2026-06-09 7:54 AM

Our Man in Arlington

How better to humanize the glass canyons of Crystal City than with offerings of fine local art?

South Arlington’s office jumble that booms by day but fades to sterility in off-hours now hosts a gallery of home-grown art that sprung largely from private efforts.

Combine it with the Arlington’s newly approved post-BRAC economic investment strategy—which includes a streetcar line that will link to Alexandria— and Crystal City’s future appears warmer.

The Northern Virginia Art Center, launched in July by the 12-year-old nonprofit Arlington Artists Alliance, displays and sells a classy array of paintings, drawings, ceramics, sculpture, jewelry and art glass. It’s not easy to find the place in the underground of the Shops at 2100 Crystal Drive, but I came away impressed with the sophistication of the works, which sell at artist-set prices from $200 to $800 and up.

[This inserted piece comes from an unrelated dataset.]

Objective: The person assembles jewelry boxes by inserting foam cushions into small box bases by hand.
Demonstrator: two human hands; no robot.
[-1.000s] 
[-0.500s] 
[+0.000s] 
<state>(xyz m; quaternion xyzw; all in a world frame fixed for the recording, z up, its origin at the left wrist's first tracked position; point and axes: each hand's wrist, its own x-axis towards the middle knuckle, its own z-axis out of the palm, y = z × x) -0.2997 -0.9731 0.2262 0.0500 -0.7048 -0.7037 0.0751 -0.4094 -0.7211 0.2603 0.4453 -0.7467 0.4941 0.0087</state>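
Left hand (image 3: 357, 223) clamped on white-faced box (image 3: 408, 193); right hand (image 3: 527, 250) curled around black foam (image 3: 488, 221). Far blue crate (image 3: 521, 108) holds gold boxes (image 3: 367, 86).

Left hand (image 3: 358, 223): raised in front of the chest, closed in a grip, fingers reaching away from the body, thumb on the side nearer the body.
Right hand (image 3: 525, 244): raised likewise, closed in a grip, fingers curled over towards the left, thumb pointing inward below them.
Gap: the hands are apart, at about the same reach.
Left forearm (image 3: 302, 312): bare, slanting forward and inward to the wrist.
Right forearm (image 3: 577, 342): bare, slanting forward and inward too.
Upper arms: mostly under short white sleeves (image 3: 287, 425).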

No artist sets to work expecting a steady paycheck, and it’s against the spirit to knock competing creators. But the juried artists who joined the alliance’s cooperative and show their stuff in Crystal City feel they achieved a breakthrough.

Arlington’s cultural affairs division, I’m told by Sandi Parker, one of the center’s three paid employees, zeroed out the Artists Alliance grants. That stands in contrast with the thousands in public funds shelled out for Rosslyn’s Artisphere, which combines working artists’ space with performance art, theater and national music acts.

Nor could the fledgling center take the advantage of assigned public space like that enjoyed by the more regionally focused Arlington Arts Center, housed in the historic Maury School on Wilson Boulevard. The alliance for years made do with renting space at the Arlington Arts Gallery and frame shop on Lee Highway and displays at Cassatt’s (Kiwi) Café and Gallery and St. Andrew’s Episcopal Church.

But in 2012 they won space from the Crystal City Business Improvement District and the Vornado Charles E. Smith Company, and that has spelled the difference.

“It’s a great example of a partnership between a business community and a nonprofit,” says my friend Elise Ritter-Clough, a painter who has sold works at the center. “In an economy where art galleries are closing down at a fast pace, this one has turned out to be very successful.” An opening reception in September drew 473 guests. Sales average one or two per day.

Many of the artists are nationally known, though about 80 percent are from Arlington. (Others are from Alexandria and Falls Church, where, I can vouch, talent also resides.)

One proof of the quality and commitment of the artists, Parker says, is that they must each pay $300 every six months, spend four hours a month on the premises to answer questions, and give the center a 15 percent commission. To keep things fresh, each must change the works on display the first Monday of every month, and no work may be repeated in less than three months.

Buyers, Parker adds, are residents in nearby condos, convention-goers from Crystal City hotels and tourists from as far afield as Alaska. Employees of PBS come from upstairs, and neighboring restaurants in the Crystal City underground cater events. On Jan. 12-13, the Washington Wine Academy steered upwards of 1,000 by the center during its 1K wine walk (the beer walk is Jan. 26-27).

Without such action, Parker says, “this area would be a wasteland.”